L'interruption volontaire de grossesse (IVG), qu'elle soit médicamenteuse ou chirurgicale, est une décision personnelle complexe, souvent entourée de tabous et de questionnements. Lorsqu'une grossesse gémellaire est concernée, cette décision peut être d'autant plus difficile à prendre. Cet article vise à explorer les aspects médicaux, psychologiques et légaux de l'IVG médicamenteuse dans le contexte d'une grossesse gémellaire, en s'appuyant sur des témoignages poignants et des informations factuelles. Il se veut une ressource informative pour celles et ceux qui cherchent à comprendre cette réalité et à prendre des décisions éclairées.
Témoignages et Récits Personnels
Les témoignages de femmes ayant vécu une IVG médicamenteuse en cas de grossesse gémellaire sont essentiels pour briser le silence et apporter un éclairage concret sur cette expérience.
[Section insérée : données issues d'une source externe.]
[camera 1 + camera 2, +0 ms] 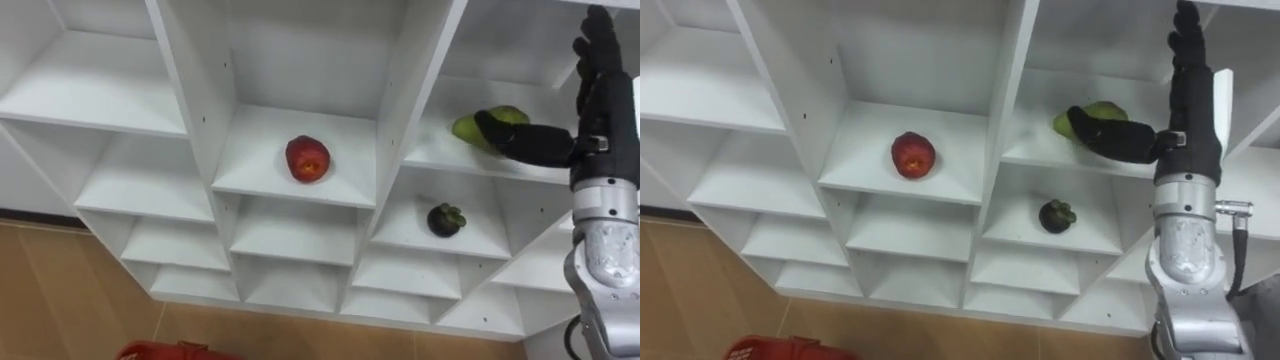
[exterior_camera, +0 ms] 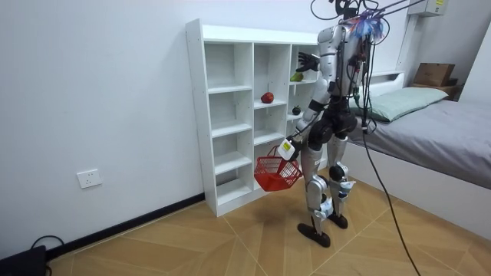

Ces récits permettent de mieux appréhender les raisons qui motivent ce choix, les émotions ressenties et les difficultés rencontrées.
Claire : Un Choix Difficile pour Préserver l'Équilibre Familial
Claire, déjà maman de deux jeunes enfants, se retrouve enceinte de jumeaux de manière inattendue. Face à cette nouvelle, elle et son conjoint Alex se posent de nombreuses questions : comment organiser leur vie avec un troisième (ou quatrième) enfant ? Auront-ils suffisamment de temps et d'énergie à consacrer à chacun ? La peur de sacrifier leur équilibre familial et de ne pas pouvoir offrir à leurs enfants l'attention et l'amour qu'ils méritent les conduit à envisager l'IVG.
"On décide d’avorter. Et puis un jour, j’ai la nausée, je suis essoufflée… prise de sang et là, alors que je suis seule avec mon fils à essayer de l'endormir, mon téléphone sonne et ma médecin m'annonce que je suis enceinte entre 8 et 10 semaines."
La décision est difficile, mais Claire et Alex sont convaincus qu'il s'agit du meilleur choix pour leur famille. Ils prennent rendez-vous dans un planning familial, où Claire est confrontée à un manque de coordination entre les différents professionnels de santé et à un manque d'informations précises sur la procédure. Malgré ces obstacles, elle est déterminée à mener à bien son IVG.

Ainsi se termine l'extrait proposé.